### ASSIGNMENT
Using the data that follows, return exactly the lines from the one that contains "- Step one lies" through the one that contains "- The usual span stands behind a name", ends included.
--- EXCERPTED RECORDS Enclosed Below ---
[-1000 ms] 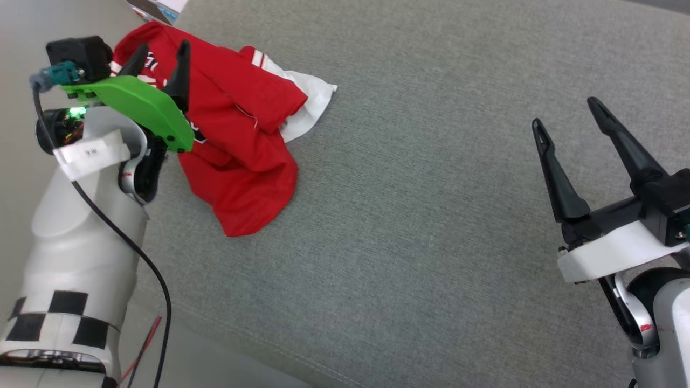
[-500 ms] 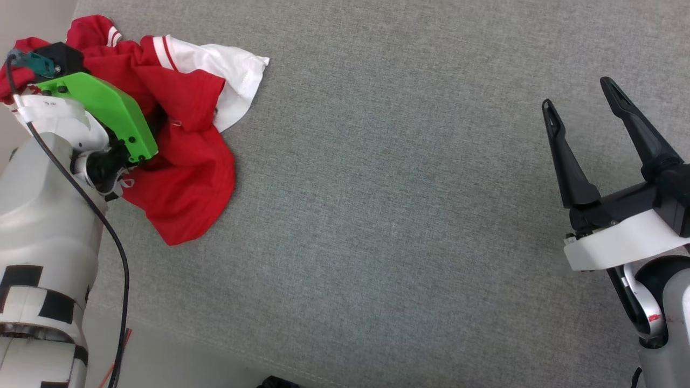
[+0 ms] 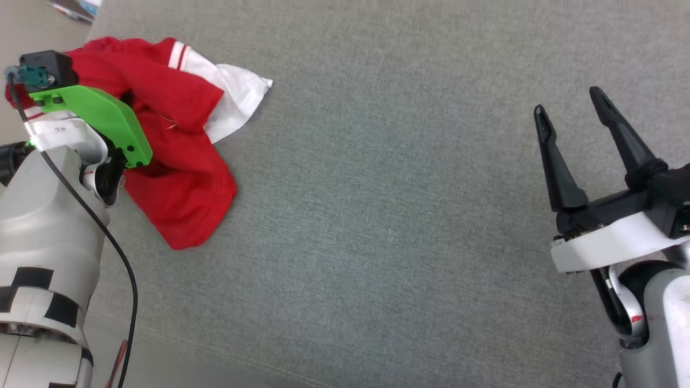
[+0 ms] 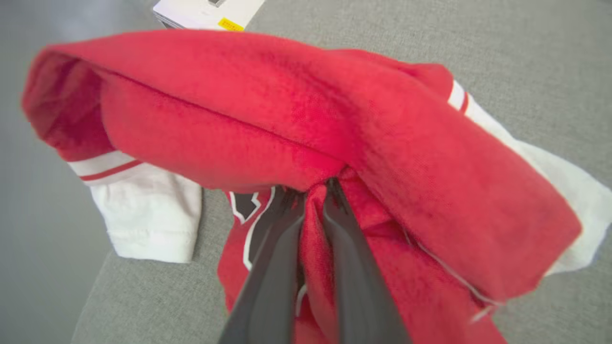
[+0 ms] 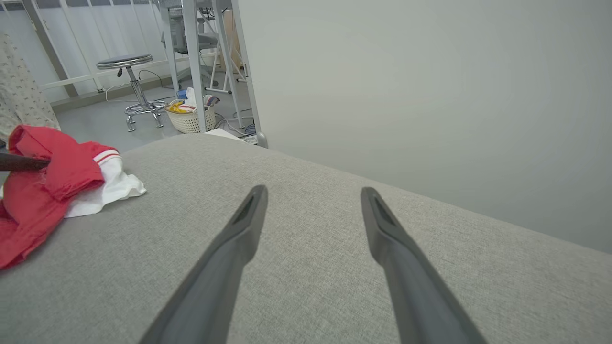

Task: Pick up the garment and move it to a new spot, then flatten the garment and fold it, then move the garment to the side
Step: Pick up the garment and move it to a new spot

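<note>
The garment (image 3: 172, 161), a red jersey with white sleeves, lies bunched at the far left corner of the grey fabric-covered worktop (image 3: 377, 215), close to its left edge. One white sleeve (image 3: 237, 91) with red-white striped trim (image 3: 178, 54) spreads flat toward the middle. In the left wrist view the other white sleeve (image 4: 148, 224) hangs at the worktop's edge. Part of a black print outlined in white (image 4: 248, 210) shows under the red folds, too little of it to read.

The left pincer (image 4: 318, 191) is closed on a gathered fold of the red cloth. The fabric is squeezed between its two dark fingers (image 4: 272, 267) and drapes over their tips in a raised hump. From the right wrist view one of those fingers (image 5: 19, 163) enters the red cloth from the left, while the garment's lower part rests on the worktop. In the head view a green bracket (image 3: 102, 113) on the left wrist covers the grip. A white tag (image 3: 56, 128) on that wrist carries small marks that cannot be read.

The right pincer (image 3: 567, 99) hovers well apart over the right side of the worktop, fingers spread wide with nothing between them.

Beyond the garment, a white box (image 4: 205, 9) with a yellow label lies on the floor by the corner, its writing too small to read. Farther off on the floor, a pale basket (image 5: 189, 119) holds yellow and other coloured items, near a round stool (image 5: 126, 62).
</note>
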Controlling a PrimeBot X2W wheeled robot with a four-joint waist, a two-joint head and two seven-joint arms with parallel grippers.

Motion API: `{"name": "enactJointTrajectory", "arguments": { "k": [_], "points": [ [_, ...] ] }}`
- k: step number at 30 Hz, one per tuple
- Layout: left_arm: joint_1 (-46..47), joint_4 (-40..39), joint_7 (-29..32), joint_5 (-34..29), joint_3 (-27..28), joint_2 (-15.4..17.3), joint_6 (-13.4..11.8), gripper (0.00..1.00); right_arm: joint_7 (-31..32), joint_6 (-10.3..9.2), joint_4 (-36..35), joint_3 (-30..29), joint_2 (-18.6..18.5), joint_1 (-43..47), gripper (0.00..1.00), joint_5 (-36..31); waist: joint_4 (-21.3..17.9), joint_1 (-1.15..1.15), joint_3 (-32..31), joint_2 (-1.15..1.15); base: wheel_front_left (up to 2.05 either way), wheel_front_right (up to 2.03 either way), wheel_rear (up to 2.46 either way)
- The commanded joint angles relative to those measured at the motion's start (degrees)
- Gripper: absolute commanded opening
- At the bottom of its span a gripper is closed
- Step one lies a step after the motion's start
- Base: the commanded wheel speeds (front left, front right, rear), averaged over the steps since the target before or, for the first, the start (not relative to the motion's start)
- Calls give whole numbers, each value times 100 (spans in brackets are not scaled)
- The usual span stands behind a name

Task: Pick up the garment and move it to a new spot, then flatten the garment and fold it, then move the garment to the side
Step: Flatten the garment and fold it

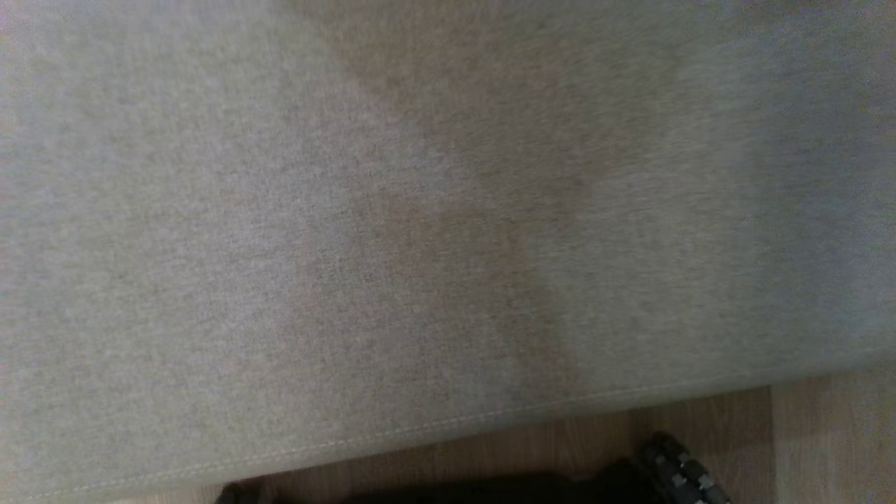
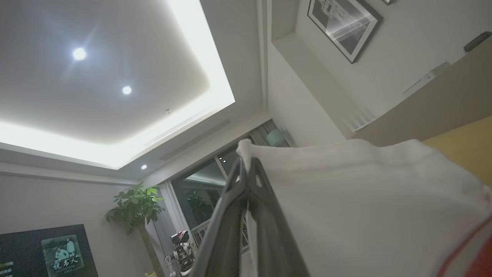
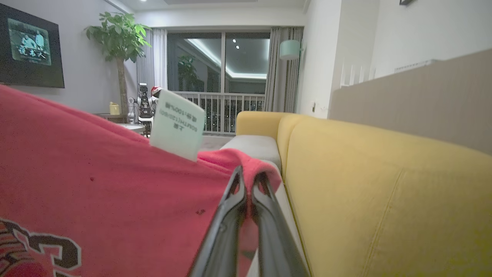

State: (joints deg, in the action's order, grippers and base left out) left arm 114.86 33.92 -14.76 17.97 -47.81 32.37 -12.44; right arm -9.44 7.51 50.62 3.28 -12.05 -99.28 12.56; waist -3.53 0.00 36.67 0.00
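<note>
The left gripper point(image 2: 246, 169) had its two dark fingers pinched shut on a white fold of the red-and-white cloth garment point(image 2: 365, 200). The right gripper point(image 3: 250, 179) was clamped on a red edge of it point(image 3: 96, 173) — near the pale printed label point(image 3: 177, 125) — just beside the yellow upholstered sofa back point(image 3: 384, 192), by the rear edge of the grey fabric seat cushion point(image 3: 255, 148).

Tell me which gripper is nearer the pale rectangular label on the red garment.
Right. The right gripper pinches the garment's red fabric just beside the pale rectangular label; the left gripper pinches a white fabric edge, seemingly farther along the garment.
</note>
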Motion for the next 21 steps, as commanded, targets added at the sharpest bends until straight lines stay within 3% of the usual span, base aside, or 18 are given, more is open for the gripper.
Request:
{"name": "enactJointTrajectory", "arguments": {
  "k": [1,4,7,15,18,21],
  "points": [
    [107,-406,-21,-126,287,271,-83,0,-161,-2,-29,-113,91,-214,0,-90,135,0,519,0,0,0,0],
    [-529,-1100,-22,-209,622,300,-129,0,-352,-2,303,-124,97,-179,0,-249,261,0,680,0,0,0,0],
    [-1335,-1480,-23,-139,909,287,41,0,-429,-2,590,-11,100,-29,0,-250,350,0,692,0,0,0,0],
    [-3772,-1739,-23,599,1746,246,979,0,-179,-2,999,631,69,907,0,621,414,0,25,0,0,0,0],
    [-4795,-1771,-23,1067,1912,215,1425,0,211,-2,861,958,-6,1552,0,1229,385,0,-390,0,0,0,0],
    [-5871,-2000,-23,1438,2130,300,1629,0,595,-2,472,1273,-128,2362,0,1849,307,0,-807,0,0,0,0]
  ]
}}
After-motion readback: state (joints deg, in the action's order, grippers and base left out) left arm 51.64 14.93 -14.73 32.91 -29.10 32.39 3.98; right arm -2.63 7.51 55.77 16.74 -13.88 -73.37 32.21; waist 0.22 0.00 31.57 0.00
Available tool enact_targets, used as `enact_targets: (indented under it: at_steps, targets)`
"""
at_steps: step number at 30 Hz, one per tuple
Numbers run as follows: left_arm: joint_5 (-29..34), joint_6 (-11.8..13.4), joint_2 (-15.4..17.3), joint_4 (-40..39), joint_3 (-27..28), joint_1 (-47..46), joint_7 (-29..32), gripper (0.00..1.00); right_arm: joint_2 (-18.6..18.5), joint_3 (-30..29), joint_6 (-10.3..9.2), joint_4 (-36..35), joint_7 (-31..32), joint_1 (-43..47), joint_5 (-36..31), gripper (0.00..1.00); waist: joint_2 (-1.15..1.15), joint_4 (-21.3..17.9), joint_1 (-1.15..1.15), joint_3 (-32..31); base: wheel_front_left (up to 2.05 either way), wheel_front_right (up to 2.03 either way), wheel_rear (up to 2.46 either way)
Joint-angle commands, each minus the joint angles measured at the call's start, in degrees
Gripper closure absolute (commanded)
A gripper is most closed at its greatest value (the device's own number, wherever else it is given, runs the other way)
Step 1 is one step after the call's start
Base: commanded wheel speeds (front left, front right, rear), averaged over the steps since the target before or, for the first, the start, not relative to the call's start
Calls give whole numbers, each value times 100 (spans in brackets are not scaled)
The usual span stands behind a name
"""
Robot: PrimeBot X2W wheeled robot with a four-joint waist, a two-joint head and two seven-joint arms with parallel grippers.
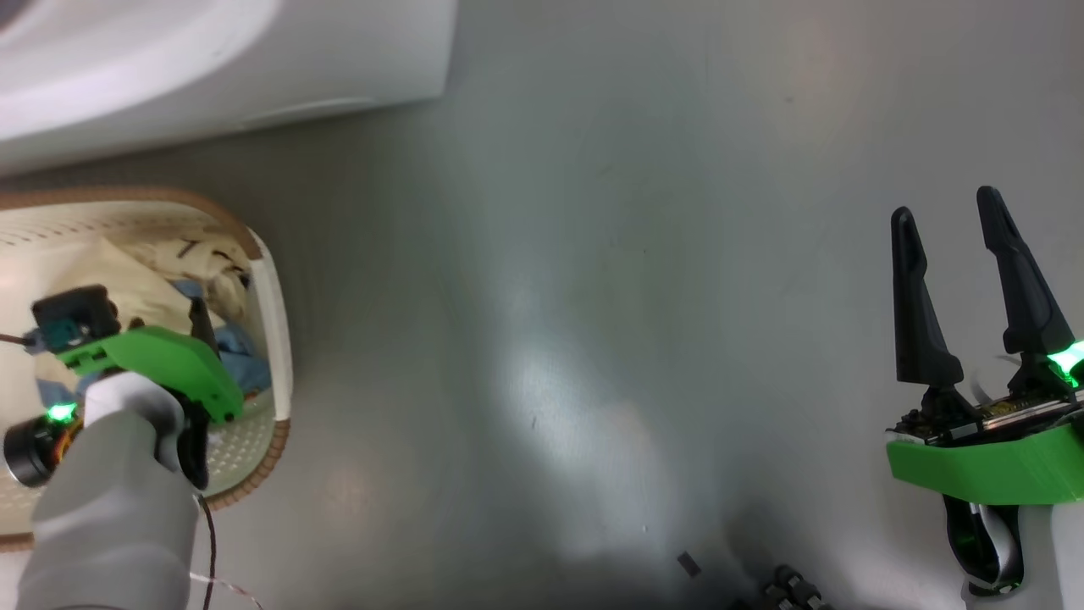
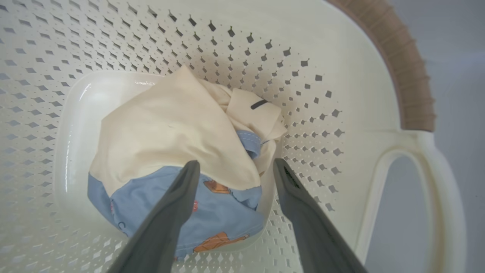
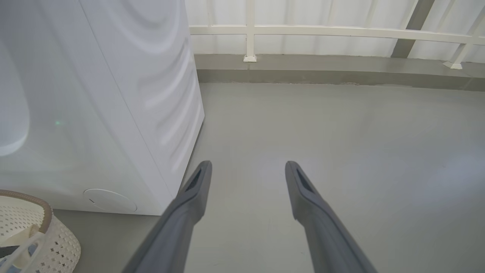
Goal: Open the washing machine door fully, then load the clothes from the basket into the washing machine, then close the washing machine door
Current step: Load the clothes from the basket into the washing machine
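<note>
**Left end effector open over the clothes in the basket**

The left end effector (image 2: pixel 235 163) reaches down into the basket (image 2: pixel 341 57). Its two dark fingers (image 2: pixel 166 220) are spread wide apart and hold nothing. Right beneath them, on the basket's bottom, the clothes (image 2: pixel 170 129) lie in one crumpled heap. A cream cloth (image 2: pixel 163 121) is on top, ahead of the fingertips. A light blue cloth (image 2: pixel 219 216) shows under it, between and below the two fingers. In the left wrist view one finger crosses the blue cloth and the other runs along the heap's edge next to the perforated wall. Whether either tip touches the fabric cannot be told.

The blue cloth carries small orange-brown and red prints and a pale curved mark near its edge, all too blurred to read. The cream cloth has one short dark dash (image 2: pixel 258 104) on a folded corner, which is not a readable letter. The basket's brown rim (image 2: pixel 413 76) lies beyond the finger next to the wall.

The right end effector (image 1: pixel 944 203) hangs well apart from the basket, over bare grey floor (image 3: pixel 341 132), with its fingers wide apart and empty. Ahead of it and to its left stands the white washing machine (image 3: pixel 94 94), with a round flap (image 3: pixel 110 200) low on its front near the corner. The basket stands on the floor just in front of the machine. Farther ahead of the right end effector, a white railing (image 3: pixel 322 32) runs along the floor's edge.
</note>
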Motion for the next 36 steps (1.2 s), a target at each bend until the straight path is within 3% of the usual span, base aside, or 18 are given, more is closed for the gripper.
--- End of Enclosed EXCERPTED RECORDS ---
### TASK RESULT
- Step one lies a step after the motion's start
- Base: the commanded wheel speeds (front left, front right, rear), averaged over the steps since the target before or, for the first, the start (not relative to the motion's start)
- Calls give whole numbers, each value times 100 (spans in brackets are not scaled)
- The usual span stands behind a name

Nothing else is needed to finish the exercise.